[Rcpp-devel] Populate a Matrix in Parallel (Text Version)
Joseph Wood
jwood000 at gmail.com
Fri Sep 28 03:26:28 CEST 2018
Thank you Jeff for your reply,
I understand that parallelism is not a magic wand. Have you read my
original post? I have managed to parallelize generating permutations
by taking advantage of the fact that I can generate the ith
permutation via nthPerm. My question is about making this thread safe
not if it is possible.
I encourage you to run my code above.
Thanks again.
Joseph Wood
On Thu, Sep 27, 2018 at 8:59 PM Jeff Newmiller <jdnewmil at dcn.davis.ca.us> wrote:
>
> You cannot parallelize a serial calculation. Sorry, parallelism is not a magic wand that you can wave at any problem. If you find portions of your calculations are independent, then you can parallelize those portions and do the rest serially.
>
> On September 27, 2018 5:04:52 PM PDT, Joseph Wood <jwood000 at gmail.com> wrote:
> >Hey Ralf and Alexis,
> >
> >Thank you so much for your replies.
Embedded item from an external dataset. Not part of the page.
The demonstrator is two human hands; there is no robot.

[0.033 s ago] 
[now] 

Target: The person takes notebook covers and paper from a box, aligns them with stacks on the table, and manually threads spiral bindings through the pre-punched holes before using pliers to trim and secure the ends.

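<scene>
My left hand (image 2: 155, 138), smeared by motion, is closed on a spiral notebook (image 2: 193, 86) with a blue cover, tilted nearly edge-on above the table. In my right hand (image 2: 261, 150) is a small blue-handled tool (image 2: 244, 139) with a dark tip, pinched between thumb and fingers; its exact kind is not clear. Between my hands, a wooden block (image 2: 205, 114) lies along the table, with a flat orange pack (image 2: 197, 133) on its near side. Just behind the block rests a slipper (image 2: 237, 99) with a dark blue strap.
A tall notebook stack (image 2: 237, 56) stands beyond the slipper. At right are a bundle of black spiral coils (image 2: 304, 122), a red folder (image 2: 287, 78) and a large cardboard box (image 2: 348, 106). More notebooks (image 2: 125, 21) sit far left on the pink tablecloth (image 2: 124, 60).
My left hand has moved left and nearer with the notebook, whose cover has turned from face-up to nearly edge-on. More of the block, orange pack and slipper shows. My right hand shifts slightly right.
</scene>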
All of the resources and
> >information are very much appreciated.
> >
> >Alexis, yes I have looked at many examples including the one you
> >linked to dealing with matrix transform. I'm really glad you linked
> >that, because this is a perfect example of why this will not work for
> >my situation. I will first note that all of the examples I have seen
> >thus far, are carrying out operations that are independent of the
> >other entries in the matrix.
> >
> >My situation is fundamentally different. The algorithm that fills the
> >matrix does so in a way that relies on the previous row and more
> >importantly, has a starter vector that isn't apart of the populate
> >process. That is, in the example I gave, you will notice I get the ith
> >entry point by calling nthPerm, and once I call PopulateMatrix, the
> >matrix is populated calling std::next_permutation which is dependent
> >on the previous permutation. The std::next_permutation is just an
> >example, but perfectly represents my challenge here. This algorithm
> >can't produce the 10th permutation without first being fed the 9th
> >permutation. In the matrix transform example, the square root of the
> >10th row has nothing to do with the 9th row whatsoever.
> >
> >I hope this clarifies my question above, and I'm sorry for not
> >explaining more fully.
> >
> >Again, I really appreciate the advice.
> >
> >Joseph Wood
> >On Wed, Sep 26, 2018 at 1:05 PM Alexis Sarda <alexis.sarda at gmail.com>
> >wrote:
> >>
> >> I'm not sure I understand the problem. You've found RcppParallel,
> >have you looked at the examples? There's one with handling matrices
> >here:
> >>
> >> http://gallery.rcpp.org/articles/parallel-matrix-transform/
> >>
> >> In the call to parallelFor() you can change the values you iterate
> >over and change your logic based on it.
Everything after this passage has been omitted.